● Work instruction
Your job is to print, exactly, the lines in the data below from the line with "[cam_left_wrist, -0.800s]" through the line with "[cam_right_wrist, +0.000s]", both included, and to omit any picture.

*** Collected material Section Begins ***

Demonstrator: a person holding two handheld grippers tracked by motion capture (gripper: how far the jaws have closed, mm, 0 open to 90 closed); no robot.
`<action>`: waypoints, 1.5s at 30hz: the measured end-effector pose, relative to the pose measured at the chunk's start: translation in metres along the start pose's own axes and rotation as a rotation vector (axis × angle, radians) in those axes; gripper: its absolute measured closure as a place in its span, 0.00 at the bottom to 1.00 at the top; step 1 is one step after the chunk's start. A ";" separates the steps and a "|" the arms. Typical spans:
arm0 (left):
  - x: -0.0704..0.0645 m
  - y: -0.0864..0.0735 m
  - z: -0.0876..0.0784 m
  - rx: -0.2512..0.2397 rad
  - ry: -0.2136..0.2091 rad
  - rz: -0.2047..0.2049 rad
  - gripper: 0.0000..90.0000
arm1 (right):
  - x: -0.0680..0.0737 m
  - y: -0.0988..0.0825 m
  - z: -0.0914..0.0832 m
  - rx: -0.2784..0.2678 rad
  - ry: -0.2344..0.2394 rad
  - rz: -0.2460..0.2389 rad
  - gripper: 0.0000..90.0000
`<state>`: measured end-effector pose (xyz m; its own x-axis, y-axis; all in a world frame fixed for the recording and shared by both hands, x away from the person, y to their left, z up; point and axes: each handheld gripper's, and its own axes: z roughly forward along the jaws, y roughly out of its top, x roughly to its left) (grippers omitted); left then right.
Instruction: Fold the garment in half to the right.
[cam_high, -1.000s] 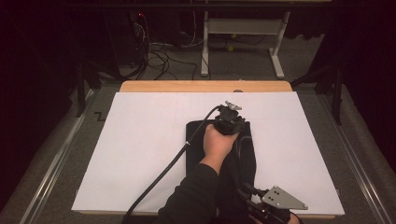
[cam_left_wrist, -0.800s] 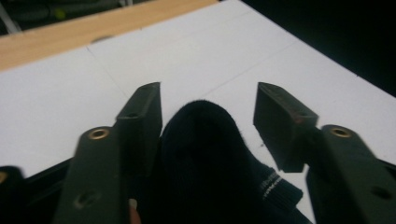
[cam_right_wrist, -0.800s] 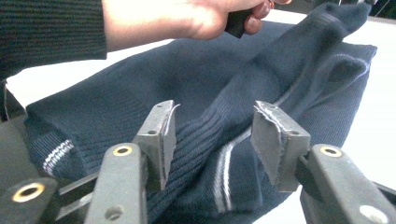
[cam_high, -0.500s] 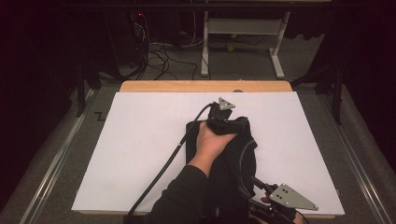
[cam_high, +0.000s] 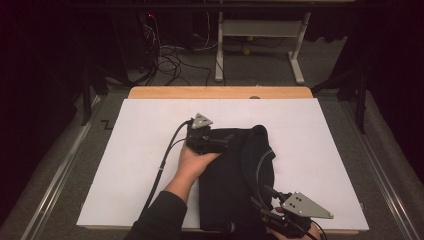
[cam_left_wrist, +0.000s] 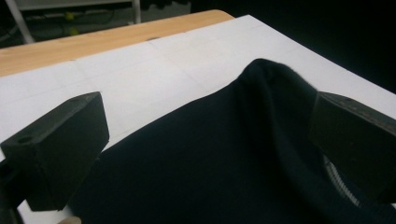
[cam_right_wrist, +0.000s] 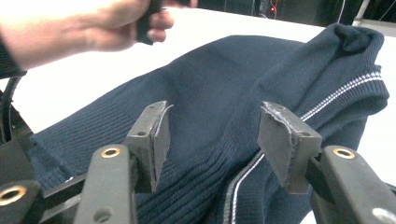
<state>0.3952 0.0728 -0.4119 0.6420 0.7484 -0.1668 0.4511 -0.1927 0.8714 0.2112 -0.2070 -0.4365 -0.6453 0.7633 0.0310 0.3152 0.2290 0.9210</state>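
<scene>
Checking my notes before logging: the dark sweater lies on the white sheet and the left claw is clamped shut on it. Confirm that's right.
Not quite. The left claw is open, its jaws wide apart above the dark sweater, as the left gripper view shows. The sweater does lie on the white sheet.

White paper sheet on the table, wooden table edge, cables on floor, white desk frame
</scene>
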 end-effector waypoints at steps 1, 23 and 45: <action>0.005 -0.005 -0.006 0.002 0.012 -0.002 0.00 | 0.000 0.001 0.001 0.003 0.001 0.003 0.49; 0.074 -0.110 -0.135 -0.033 0.163 -0.009 0.00 | 0.014 0.048 0.069 0.072 0.046 -0.067 0.57; 0.085 -0.119 -0.139 -0.076 0.143 -0.092 0.00 | -0.008 0.037 0.109 0.424 -0.088 -0.148 1.00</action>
<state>0.3096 0.2478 -0.4658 0.5029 0.8443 -0.1850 0.4522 -0.0746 0.8888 0.3043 -0.1383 -0.4449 -0.6494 0.7477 -0.1389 0.4927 0.5527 0.6721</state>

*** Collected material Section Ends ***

● Your solution
[cam_left_wrist, -0.800s] 
[cam_right_wrist, -0.800s] 
[cam_high, -0.500s] 
[cam_high, +0.000s] 
[cam_left_wrist, +0.000s] 
[cam_right_wrist, +0.000s] 

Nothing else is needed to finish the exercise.